HA15 and 4μ8C combination as a novel therapeutic strategy in chondrosarcoma patient-derived xenograft models : exploiting grade-dependent ER stress vulnerabilities

Abstract

Background: Chondrosarcoma, the second most common primary bone cancer, remains challenging to treat due to its resistance to conventional chemotherapy and radiotherapy. This study investigates the role of endoplasmic reticulum (ER) stress in chondrosarcoma progression and explores novel therapeutic strategies targeting ER stress pathways. Methods: ER stress profiles in low-grade (LCHS) and high-grade chondrosarcoma (HCHS) were analyzed using single-cell RNA sequencing, Western blotting, and immunohistochemistry. The effects of the ER stress inducer HA15 and inhibitors ISRIB and 4μ8C were evaluated in vitro and in patient-derived xenograft (PDX) models.
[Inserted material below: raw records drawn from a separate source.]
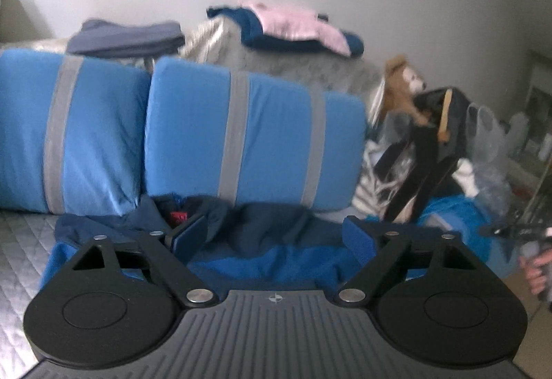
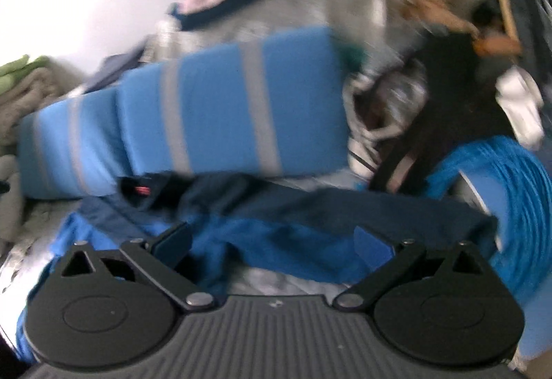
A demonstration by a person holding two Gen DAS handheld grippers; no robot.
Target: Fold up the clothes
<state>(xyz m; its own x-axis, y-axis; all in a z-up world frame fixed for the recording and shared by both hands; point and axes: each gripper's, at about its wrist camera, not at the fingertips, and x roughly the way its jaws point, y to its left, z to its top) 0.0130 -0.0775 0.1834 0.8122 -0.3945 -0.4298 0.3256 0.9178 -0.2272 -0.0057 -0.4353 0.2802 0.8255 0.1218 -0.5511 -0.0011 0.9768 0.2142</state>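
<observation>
Quilted grey bedding (image 1: pixel 20 241) with a stitched diamond pattern covers the bed at the lower left of the left wrist view, under a plain white wall. Two plump blue pillows (image 1: pixel 241 134) crossed by flat grey bands stand side by side across the middle. At the centre bottom, just in front of the pillows, lies the rumpled garment (image 1: pixel 269 241), soft cloth in dark navy above and brighter blue below, with a small red tag near its upper left. The left gripper (image 1: pixel 274 234) hovers over it with its blue-padded jaws spread wide and nothing between them. In the blurred right wrist view the right gripper (image 2: pixel 272 246) likewise stands wide apart above the same garment, empty. Behind the pillows a heap of grey bedding carries a pink and navy pile of clothes (image 1: pixel 293 27). At the right sits a fuzzy brown teddy bear (image 1: pixel 403 86) beside a black bag (image 1: pixel 434 144).
</observation>
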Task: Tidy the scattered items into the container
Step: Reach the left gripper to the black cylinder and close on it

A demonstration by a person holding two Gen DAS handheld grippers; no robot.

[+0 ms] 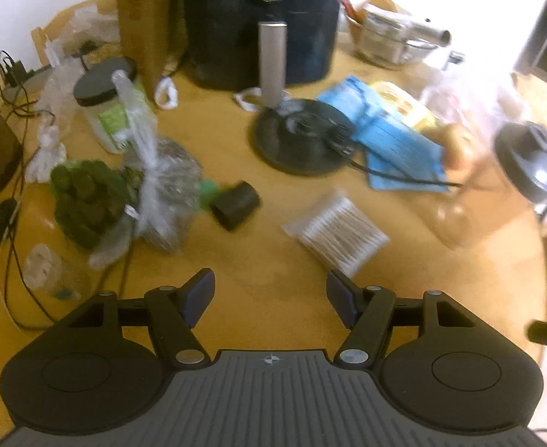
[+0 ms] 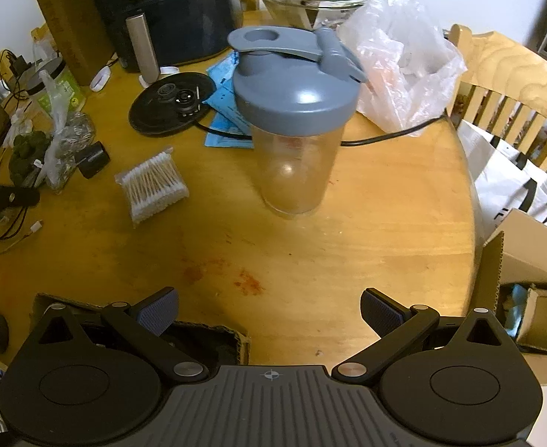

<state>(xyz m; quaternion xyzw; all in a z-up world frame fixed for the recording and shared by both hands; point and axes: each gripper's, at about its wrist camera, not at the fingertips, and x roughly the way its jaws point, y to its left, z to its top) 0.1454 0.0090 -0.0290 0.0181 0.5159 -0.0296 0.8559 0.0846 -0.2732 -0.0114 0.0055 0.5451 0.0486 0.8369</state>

Cell viability, apoptosis, migration, and invasion assays were performed, along with gene expression analysis and protein quantification. Results: LCHS exhibited higher baseline ER stress levels compared to HCHS. HA15 induced apoptosis in LCHS through the PERK/eIF2α/ATF4/ATF5/DDIT3 pathway, while promoting survival and proliferation in HCHS via the IRE1α/XBP1s pathway. Knockdown experiments revealed crucial roles for both ATF5 and DDIT3 in mediating HA15-induced apoptosis. Combination treatment with HA15 and the IRE1α inhibitor 4μ8C synergistically induced apoptosis in HCHS by redirecting ER stress signaling from the IRE1α/XBP1s survival pathway to the IRE1α/JNK pro-apoptotic pathway. In PDX models, this combination significantly reduced tumour growth and improved survival in HCHS. Conclusions: Grade-dependent differences in ER stress profiles and responses to ER stress modulation in chondrosarcoma were demonstrated. The synergistic effect of combining HA15 and 4μ8C was shown to present a promising therapeutic strategy, particularly for high-grade chondrosarcomas. This study provides new insights into chondrosarcoma biology and identifies novel targets for therapeutic intervention.